Subheading (italic):
One line summarizing what happened — company, product used, outcome.
Overview:
2-3 sentences about the company. Who they are, what they do, founded when/by whom if relevant.
The Challenge:
- **Bold Label:** Short phrase with number if applicable
- **Bold Label:** Short phrase
- **Bold Label:** Short phrase
- **Bold Label:** Short phrase
(Each bullet = bold label + colon + one short phrase. Max ~15 words after the colon.)
One short testimonial quote from the recruiter/TA person about the pain.
The Solution:
Step 1: [what happened]
Step 2: [what happened]
...
Step N: [what happened]
TL;DR:
One bold line. Numbers only. Example: "500 applicants. 3 finalists. 1 hire. 3 days. ~3 hours of human effort."
The Results:
Three metric cards side by side (markdown table):
| [Big Number] | [Big Number] | [Big Number] |
| Label | Label | Label |
| Detail | Detail | Detail |
Candidate Experience:
One line with the candidate rating (e.g., "Candidates rated the AI interview experience **4.6/5**.")
Include this if a rating is available. It signals trust and candidate buy-in.
Testimonials:
2-4 short quotes (1-2 lines each) from the hiring manager and/or recruiter.
Each quote attributed with name and title.
How It Works:
3-4 Q&A pairs. Questions in bold, answers in 2-3 lines max.
Suggested questions:
- How did you set things up?
- When did you realize this actually works?
- What surprised you?
- Advice for someone evaluating an AI interviewer?
Clarifying Questions to Ask
Before writing, always ask:
- Company & role details — What company, what role, who was the hiring manager (name + title)?
- Recruiter/TA person — Name and designation of the recruiter involved?
- The numbers — How many applicants, how many shortlisted, how many interviewed, how many hired? How long did it take? How long does it usually take?
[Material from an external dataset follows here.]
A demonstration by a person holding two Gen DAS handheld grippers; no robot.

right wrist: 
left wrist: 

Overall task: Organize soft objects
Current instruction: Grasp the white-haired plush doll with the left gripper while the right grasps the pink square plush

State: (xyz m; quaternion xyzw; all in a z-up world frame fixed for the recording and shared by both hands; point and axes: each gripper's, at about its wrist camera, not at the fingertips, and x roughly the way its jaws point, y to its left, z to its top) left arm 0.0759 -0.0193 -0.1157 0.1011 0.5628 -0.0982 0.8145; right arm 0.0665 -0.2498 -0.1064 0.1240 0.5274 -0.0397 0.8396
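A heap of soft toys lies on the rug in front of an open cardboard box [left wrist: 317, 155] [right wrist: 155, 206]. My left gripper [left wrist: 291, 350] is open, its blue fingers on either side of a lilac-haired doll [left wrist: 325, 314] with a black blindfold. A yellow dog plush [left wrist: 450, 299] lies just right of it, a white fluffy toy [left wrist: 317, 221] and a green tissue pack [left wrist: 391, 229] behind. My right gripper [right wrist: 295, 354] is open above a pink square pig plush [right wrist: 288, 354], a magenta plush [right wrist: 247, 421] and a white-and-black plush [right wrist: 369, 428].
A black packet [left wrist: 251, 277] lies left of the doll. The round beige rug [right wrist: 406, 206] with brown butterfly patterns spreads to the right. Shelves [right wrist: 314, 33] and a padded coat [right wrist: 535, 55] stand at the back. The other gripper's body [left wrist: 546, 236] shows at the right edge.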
- The story — What happened step by step? What was the "aha moment"?
- Quotes — Do you have real quotes, or should I draft them for you to edit?
- Company intro — How should the company be described? (If it's Newton School itself, note that Koyo is their own product but the case study should read as external customer style.)
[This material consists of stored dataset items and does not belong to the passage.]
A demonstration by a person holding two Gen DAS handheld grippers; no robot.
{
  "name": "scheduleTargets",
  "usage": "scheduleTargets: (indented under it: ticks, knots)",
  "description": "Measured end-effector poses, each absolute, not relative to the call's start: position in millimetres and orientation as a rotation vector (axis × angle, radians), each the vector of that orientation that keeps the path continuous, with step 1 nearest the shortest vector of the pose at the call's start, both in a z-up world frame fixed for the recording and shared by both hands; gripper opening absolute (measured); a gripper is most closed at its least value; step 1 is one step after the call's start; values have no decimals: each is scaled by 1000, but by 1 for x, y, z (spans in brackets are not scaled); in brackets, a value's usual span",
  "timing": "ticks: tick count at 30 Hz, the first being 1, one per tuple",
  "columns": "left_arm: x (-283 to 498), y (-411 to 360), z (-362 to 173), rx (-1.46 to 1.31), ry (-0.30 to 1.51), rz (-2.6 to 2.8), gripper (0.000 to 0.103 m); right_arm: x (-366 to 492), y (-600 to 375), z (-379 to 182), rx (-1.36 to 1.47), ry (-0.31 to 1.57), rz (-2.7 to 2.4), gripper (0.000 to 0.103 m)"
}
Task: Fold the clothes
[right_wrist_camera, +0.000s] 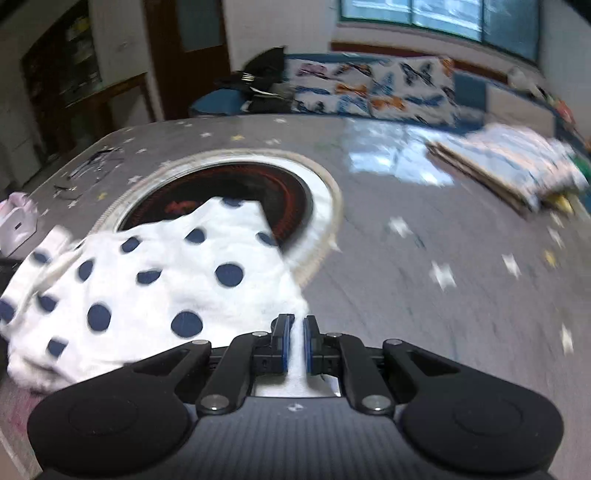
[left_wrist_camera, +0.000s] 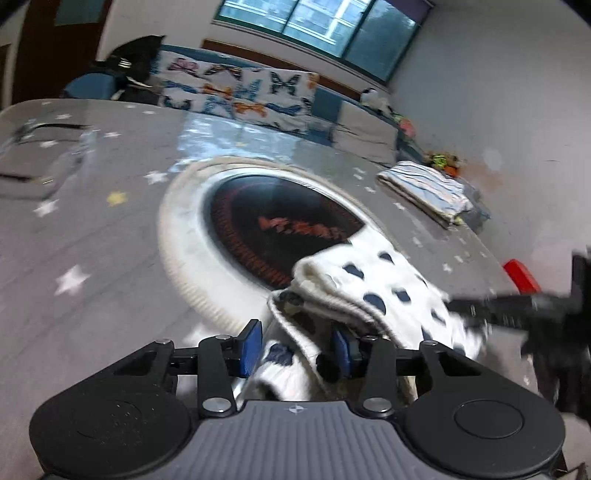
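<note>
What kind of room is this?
Probably a home living room: a sofa with a butterfly-print cushion under a window, and a star-patterned table holding folded clothes.

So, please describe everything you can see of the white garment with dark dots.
The dotted garment is soft white fabric with navy dots and a ribbed edge. It lies bunched, partly over the round dark panel in the table. The right gripper is shut on one corner; the left gripper's blue pads flank a fold.
</note>
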State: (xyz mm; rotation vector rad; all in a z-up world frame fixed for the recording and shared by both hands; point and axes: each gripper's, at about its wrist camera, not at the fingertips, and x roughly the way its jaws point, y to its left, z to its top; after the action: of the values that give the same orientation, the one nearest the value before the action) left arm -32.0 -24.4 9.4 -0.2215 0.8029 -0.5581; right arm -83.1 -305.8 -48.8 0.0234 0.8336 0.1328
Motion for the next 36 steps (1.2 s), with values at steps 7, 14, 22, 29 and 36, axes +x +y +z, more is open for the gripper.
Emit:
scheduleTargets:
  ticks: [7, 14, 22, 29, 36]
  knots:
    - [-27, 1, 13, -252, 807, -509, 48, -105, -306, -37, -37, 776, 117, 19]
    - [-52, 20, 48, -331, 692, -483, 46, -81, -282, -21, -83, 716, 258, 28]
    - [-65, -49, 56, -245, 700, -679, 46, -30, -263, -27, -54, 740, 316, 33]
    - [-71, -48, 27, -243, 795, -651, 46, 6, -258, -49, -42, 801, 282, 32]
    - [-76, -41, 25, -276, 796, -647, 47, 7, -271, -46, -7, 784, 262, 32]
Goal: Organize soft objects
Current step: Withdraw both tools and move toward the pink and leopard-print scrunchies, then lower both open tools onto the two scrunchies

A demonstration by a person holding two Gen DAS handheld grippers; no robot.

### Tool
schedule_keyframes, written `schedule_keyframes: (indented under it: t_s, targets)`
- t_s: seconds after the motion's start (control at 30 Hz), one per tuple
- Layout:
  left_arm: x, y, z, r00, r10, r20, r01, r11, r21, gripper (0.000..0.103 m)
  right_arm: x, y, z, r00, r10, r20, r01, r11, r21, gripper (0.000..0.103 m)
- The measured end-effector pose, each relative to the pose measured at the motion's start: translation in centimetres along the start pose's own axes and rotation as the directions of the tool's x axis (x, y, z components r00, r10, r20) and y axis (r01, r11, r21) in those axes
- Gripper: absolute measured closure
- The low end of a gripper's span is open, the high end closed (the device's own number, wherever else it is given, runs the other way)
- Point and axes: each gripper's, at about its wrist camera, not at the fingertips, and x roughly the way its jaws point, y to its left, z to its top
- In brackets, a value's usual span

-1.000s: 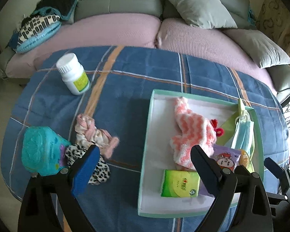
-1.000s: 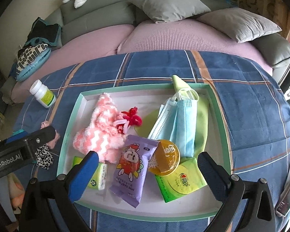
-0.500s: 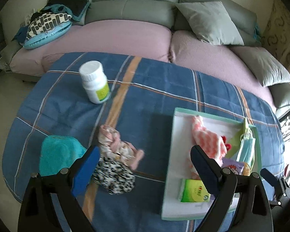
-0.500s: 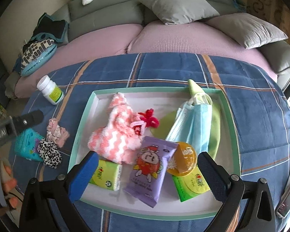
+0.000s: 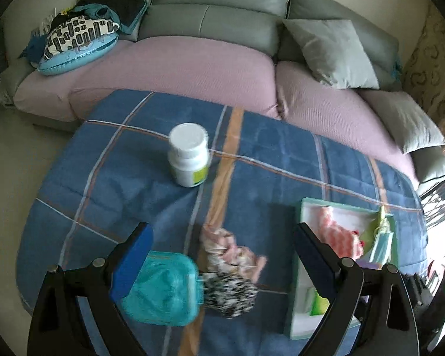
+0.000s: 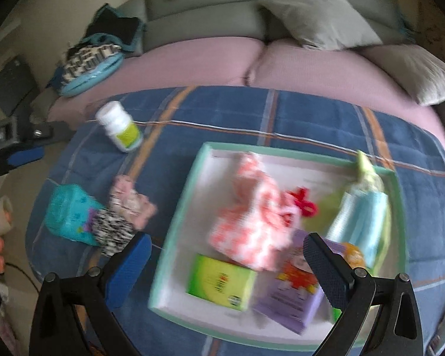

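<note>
Left fingers: apart, empty, above the surface's left part, over three loose items. Right fingers: apart, empty, above the tray's near edge.

Not yet sorted, on the cloth-covered surface left of the tray:
- teal pack, near the left edge;
- leopard scrunchie, touching the pack;
- pink scrunchie, touching the leopard one.

Already in the tray, right half of the surface:
- pink-white knit;
- red tie;
- face mask on green cloth;
- green tissue pack;
- purple packet;
- orange round item, partly hidden.

Apart: white bottle, upright, toward the far left corner; hard, probably not for the tray.

Progress, judged: well past half; three soft items left.
</note>
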Motion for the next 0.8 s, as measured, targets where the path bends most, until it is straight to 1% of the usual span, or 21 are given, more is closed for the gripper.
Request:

If the user has already provided most of this in the conversation, extract it — don't re-ask what's already been answered.
Workflow
- Read the brief from the user (or extract from conversation)
- Ask clarifying questions (only what's missing)
- Write the case study in the correct format and tone
- Save as
[company]-[role].md in the case-studies/ folder
- Share the file link with the user
- Ask: "Do you want me to create a Google Doc for this case study as well?"
- If yes, create a Google Doc using HTML content (
contentMimeType: text/html) with proper formatting (H2 for heading, H3 bold+italic for section headers, <ul>/<ol> for lists, HTML table for results, italic for quotes, <br/> for spacing, no <hr/> lines). Then add the Google Doc link at the top of the markdown file under the heading.
Example: Newton School × Data Analyst
For reference, here's the first case study that was created using this workflow. Use it as a tone and format benchmark:
Heading: How Newton School Hired a Data Analyst in 3 Days with Just 3 Hours of Manual Effort
Subheading: Newton School used Koyo's AI Recruiter to go from 500 applicants to a signed offer in 3 days — for a role that usually takes a month to close.
Challenge bullets:
- Slow Time-to-Hire: Data Analyst roles historically took 25–30 days to close
- TA Time Sink: Team buried in resume screening, calling, and scheduling — not evaluating
- Resume Bias: Good candidates filtered out because their resumes didn't stand out on paper
- Interview Overload: Hiring manager doing too many R1s with unqualified candidates
TL;DR: 500 applicants. 3 finalists. 1 hire. 3 days. ~3 hours of human effort.
Sample quote (hiring manager): "The candidate we hired — I wouldn't have shortlisted them from their resume. But the AI interview surfaced something the resume couldn't. We've been losing good people to bad resumes this whole time."
Sample quote (recruiter — notice how it subtly shows value without saying "it didn't replace me"): "This is the fastest I've ever closed a role — 3 days. My time went into reviewing interview reports and deciding who should meet Devansh. Not making calls. Not chasing people for interview slots."